Please retype the listing below exactly, from its opening line through the line where "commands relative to" appears.
[[ Data extract open ]]
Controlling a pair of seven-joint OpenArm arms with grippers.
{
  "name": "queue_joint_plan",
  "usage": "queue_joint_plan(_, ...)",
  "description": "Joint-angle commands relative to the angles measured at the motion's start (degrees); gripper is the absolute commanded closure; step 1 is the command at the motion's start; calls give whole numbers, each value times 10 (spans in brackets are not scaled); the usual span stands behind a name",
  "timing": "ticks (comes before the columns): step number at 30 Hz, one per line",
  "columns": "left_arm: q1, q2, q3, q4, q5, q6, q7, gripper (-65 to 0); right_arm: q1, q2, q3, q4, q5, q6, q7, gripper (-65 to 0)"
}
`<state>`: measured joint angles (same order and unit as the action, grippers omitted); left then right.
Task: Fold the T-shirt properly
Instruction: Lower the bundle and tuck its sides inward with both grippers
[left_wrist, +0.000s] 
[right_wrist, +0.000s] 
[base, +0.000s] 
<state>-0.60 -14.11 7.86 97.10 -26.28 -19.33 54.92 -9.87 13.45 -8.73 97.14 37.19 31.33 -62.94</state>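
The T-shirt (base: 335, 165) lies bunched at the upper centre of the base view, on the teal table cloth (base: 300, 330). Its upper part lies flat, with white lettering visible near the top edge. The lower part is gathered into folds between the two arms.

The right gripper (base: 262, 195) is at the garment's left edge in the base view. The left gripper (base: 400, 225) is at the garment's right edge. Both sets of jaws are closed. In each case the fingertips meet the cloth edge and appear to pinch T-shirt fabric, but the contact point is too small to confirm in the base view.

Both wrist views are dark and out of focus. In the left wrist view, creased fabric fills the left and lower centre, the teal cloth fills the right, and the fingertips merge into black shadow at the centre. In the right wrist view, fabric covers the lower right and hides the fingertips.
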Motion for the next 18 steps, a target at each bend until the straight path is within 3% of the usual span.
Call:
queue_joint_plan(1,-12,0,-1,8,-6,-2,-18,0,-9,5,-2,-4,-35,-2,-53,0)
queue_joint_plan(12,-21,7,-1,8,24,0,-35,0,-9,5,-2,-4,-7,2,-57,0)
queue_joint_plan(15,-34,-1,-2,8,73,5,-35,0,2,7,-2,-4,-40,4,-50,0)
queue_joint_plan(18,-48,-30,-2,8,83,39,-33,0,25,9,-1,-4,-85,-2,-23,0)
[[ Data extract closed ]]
» Response box:
Controlling a pair of seven-joint OpenArm arms with grippers.
{
  "name": "queue_joint_plan",
  "usage": "queue_joint_plan(_, ...)",
  "description": "Joint-angle commands relative to the angles measured at the motion's start (degrees); gripper is the absolute commanded closure; step 1 is the command at the motion's start; calls give whole numbers, each value times 10 (spans in brackets are not scaled); the usual span stands behind a name",

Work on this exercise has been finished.